Podopieczni Ernesto Valverde wzięli się do roboty. Dobrych okazji na wyrównanie nie wykorzystali Clement Lenglet oraz Luis Suarez. Tuż przed przerwą w końcu drogę do siatki znalazł Gerard Pique. Były reprezentant Hiszpanii dobił piłkę po niefortunnej interwencji bramkarza Andaluzyjczyków.

 

Po zmianie stron zawodnicy Sevilli przygaśli, a piłkarze FC Barcelony rozpędzali się. W bramce tych pierwszych dwoił się i troił nowy nabytek - Tomas Vaclik, który odkupił winy za błąd z pierwszej połowy. Nie zdołał jednak uchronić swojego zespołu od utraty drugiej bramki. W 79. minucie pięknym uderzeniem zza pola karnego popisał się Ousmane Dembele. 

 

Kiedy wydawało się, że trofeum da piłkarzy "Dumy Katalonii" jest już pewne, w ostatnich sekundach zaatakowali zawodnicy Pablo Machina. W pole karne wbiegł Aleix Vidal, który został powalony przez interweniującego Ter Stegena. Sędzia podyktował rzut karny. "Jedenastkę" po kiepskim strzale zmarnował jednak Francuz Wissam Ben Yedder. 

 

FC Barcelona dzięki dzisiejszemu zwycięstwu zapewniła sobie trzynaste trofeum w Superpucharze Hiszpanii, co czyni ją zdecydowanie najbardziej utytułowaną ekipą w historii tych rozgrywek. Obydwa zespoły zainaugurują rozgrywki ligowe w przyszły weekend. Katalończycy zagrają w sobotę z Deportivo Alaves, a Sevilla zmierzy się z Rayo Vallecano.

 

 

FC Barcelona - Sevilla FC 2:1 (1:1)

Gerard Pique 42', Ousmane Dembele 79' - Pablo Sarabia 9'

 

FC Barcelona: Marc-Andre ter Stegen - Nelson Semedo, Gerard Pique, Clement Lenglet, Jordi Alba - Rafinha (46' Ivan Rakitić), Sergio Busquets, Arthur (53' Philippe Coutinho) - Leo Messi, Luis Suarez, Ousmane Dembele (86' Arturo Vidal)
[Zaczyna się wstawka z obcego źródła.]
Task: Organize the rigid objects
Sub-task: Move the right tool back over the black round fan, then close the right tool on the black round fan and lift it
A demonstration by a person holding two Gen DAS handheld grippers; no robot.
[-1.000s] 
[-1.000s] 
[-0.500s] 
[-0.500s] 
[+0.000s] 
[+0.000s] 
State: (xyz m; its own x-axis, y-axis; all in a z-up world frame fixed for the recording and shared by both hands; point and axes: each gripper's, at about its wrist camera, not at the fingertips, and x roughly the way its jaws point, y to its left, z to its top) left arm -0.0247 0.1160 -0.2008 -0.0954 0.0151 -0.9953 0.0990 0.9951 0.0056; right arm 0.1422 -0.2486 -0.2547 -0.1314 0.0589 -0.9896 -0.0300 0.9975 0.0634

Sevilla: Tomas Vaclik - Gabriel Mercado (85 ' Wissam Ben Yedder), Simon Kjaer, Sergi Gomez - Jesus Navas, Roque Mesa, Ever Banega, Sergio Escudero - Franco Vazquez, Luis Muriel (60' Andre Silva), Pablo Sarabia (71' Aleix Vidal)

 

Żółte kartki: Busquets i ter Stegen (Barcelona) oraz Vazquez, Mesa i Vidal (Sevilla).